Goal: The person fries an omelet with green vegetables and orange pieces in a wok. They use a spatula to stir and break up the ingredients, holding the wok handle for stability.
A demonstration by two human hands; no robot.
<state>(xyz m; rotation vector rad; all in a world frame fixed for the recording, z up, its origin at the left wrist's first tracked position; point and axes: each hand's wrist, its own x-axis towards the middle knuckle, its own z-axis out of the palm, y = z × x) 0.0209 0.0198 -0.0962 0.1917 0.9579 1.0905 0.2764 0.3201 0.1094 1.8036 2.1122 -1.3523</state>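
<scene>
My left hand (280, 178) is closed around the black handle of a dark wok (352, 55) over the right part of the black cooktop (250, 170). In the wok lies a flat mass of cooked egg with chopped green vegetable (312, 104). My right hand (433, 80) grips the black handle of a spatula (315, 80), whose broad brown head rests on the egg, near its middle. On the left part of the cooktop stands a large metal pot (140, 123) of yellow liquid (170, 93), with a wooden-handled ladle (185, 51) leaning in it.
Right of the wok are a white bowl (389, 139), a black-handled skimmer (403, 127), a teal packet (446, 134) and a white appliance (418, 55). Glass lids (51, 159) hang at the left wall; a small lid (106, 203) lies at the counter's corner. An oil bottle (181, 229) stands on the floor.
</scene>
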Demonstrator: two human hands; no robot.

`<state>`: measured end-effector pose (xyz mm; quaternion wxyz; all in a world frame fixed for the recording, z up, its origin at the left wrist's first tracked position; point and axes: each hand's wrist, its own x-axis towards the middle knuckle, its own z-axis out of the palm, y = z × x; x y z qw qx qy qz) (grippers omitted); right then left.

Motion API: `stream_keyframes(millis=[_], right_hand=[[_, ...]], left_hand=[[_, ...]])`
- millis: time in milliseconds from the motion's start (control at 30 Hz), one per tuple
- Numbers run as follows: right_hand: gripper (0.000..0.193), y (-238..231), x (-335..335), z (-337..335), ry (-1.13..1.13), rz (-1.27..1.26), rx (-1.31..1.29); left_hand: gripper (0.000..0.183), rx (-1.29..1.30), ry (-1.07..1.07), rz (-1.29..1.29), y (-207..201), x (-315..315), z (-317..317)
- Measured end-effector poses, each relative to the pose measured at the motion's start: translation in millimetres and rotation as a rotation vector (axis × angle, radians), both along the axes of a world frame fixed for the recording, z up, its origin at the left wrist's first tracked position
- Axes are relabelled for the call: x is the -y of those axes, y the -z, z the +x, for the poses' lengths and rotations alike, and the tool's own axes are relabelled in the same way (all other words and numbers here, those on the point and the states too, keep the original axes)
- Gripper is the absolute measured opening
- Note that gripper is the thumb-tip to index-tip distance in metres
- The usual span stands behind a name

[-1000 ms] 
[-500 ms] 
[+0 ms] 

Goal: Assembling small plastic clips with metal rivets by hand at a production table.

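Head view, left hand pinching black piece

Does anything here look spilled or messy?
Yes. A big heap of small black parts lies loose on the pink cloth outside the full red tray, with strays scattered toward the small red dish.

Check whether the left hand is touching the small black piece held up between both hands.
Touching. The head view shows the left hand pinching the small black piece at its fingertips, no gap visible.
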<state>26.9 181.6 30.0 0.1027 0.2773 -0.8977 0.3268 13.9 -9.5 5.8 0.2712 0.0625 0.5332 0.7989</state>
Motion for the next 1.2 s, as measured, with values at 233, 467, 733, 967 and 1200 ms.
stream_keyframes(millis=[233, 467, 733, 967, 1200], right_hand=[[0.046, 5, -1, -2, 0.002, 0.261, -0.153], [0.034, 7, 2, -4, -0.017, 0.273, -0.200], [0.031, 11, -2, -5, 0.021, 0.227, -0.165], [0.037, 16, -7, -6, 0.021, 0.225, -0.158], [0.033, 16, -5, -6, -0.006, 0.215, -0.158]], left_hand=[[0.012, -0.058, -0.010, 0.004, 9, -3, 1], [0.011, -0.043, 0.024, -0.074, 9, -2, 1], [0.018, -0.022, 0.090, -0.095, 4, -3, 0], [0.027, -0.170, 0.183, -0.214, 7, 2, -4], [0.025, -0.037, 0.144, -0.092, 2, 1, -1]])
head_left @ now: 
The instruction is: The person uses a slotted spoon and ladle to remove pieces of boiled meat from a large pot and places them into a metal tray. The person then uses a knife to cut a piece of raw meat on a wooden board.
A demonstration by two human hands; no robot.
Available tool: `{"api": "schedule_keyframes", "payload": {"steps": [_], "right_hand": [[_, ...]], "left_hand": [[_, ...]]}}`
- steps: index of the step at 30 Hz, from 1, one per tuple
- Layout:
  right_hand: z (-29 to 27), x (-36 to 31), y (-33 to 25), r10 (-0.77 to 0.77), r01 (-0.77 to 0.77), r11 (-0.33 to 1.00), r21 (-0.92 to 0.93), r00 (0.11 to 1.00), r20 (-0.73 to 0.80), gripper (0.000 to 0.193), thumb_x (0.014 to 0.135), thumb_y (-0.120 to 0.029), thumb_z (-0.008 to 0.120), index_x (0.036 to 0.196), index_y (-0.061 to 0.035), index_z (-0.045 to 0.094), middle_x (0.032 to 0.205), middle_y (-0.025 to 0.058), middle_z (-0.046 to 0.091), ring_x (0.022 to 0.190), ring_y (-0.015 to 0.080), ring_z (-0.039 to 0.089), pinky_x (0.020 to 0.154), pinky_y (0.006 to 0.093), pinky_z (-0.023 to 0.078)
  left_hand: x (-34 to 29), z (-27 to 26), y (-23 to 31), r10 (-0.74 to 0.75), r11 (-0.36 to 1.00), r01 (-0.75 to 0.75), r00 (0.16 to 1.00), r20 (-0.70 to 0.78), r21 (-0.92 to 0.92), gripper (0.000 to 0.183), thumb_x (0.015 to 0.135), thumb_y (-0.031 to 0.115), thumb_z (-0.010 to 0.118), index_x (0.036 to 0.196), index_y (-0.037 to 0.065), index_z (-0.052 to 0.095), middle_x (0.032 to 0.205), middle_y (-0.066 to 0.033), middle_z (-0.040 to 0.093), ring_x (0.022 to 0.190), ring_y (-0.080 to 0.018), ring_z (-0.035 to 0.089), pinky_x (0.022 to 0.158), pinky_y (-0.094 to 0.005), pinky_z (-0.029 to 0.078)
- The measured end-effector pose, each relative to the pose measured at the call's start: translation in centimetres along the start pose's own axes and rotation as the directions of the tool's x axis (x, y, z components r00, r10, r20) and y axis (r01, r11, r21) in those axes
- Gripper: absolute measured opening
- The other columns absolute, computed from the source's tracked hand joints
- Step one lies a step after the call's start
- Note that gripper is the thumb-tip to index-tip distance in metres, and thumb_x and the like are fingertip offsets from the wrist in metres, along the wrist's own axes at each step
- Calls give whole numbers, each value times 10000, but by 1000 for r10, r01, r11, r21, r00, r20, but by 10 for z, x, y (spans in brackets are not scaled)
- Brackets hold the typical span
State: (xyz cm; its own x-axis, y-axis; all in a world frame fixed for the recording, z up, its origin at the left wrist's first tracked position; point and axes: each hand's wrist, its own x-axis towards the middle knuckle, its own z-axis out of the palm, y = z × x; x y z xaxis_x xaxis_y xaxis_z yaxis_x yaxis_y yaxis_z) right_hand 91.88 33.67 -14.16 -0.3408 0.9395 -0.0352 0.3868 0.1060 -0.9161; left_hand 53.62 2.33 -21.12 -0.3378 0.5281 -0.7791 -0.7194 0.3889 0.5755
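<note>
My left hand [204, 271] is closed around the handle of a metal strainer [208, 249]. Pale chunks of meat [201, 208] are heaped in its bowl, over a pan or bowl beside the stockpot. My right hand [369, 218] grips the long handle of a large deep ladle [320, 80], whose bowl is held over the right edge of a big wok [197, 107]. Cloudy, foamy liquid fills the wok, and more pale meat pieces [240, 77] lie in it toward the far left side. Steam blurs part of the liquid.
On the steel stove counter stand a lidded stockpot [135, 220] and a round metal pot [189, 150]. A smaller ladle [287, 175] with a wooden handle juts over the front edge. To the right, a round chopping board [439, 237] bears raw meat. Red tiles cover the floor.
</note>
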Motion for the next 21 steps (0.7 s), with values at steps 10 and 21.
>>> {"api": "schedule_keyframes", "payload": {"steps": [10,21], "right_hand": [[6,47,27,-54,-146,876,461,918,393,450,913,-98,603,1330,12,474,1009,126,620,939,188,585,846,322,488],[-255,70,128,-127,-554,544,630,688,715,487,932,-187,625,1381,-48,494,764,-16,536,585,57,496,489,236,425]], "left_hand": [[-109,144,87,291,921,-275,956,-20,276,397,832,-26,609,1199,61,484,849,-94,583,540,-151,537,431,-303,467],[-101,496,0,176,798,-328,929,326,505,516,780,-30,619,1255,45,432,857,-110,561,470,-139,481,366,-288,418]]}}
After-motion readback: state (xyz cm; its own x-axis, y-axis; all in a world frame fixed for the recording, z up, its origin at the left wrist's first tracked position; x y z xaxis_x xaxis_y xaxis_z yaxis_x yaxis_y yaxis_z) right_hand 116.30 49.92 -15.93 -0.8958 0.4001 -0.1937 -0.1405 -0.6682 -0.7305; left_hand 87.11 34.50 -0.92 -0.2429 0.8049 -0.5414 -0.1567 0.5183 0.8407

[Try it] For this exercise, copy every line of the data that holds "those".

[Solution]
- Axes are relabelled for the call: x is the -y of those axes, y the -z, z the +x, for the poses' lengths and rotations alike, and the tool's own axes are relabelled in the same way (all other words and numbers here, those on the point and the states too, keep the original axes)
- The measured end-effector pose, each relative to the pose measured at the call's start: translation in centimetres along the start pose's own axes and rotation as the directions of the tool's x axis (x, y, z components r00, r10, r20) and y axis (r01, r11, r21) in those axes

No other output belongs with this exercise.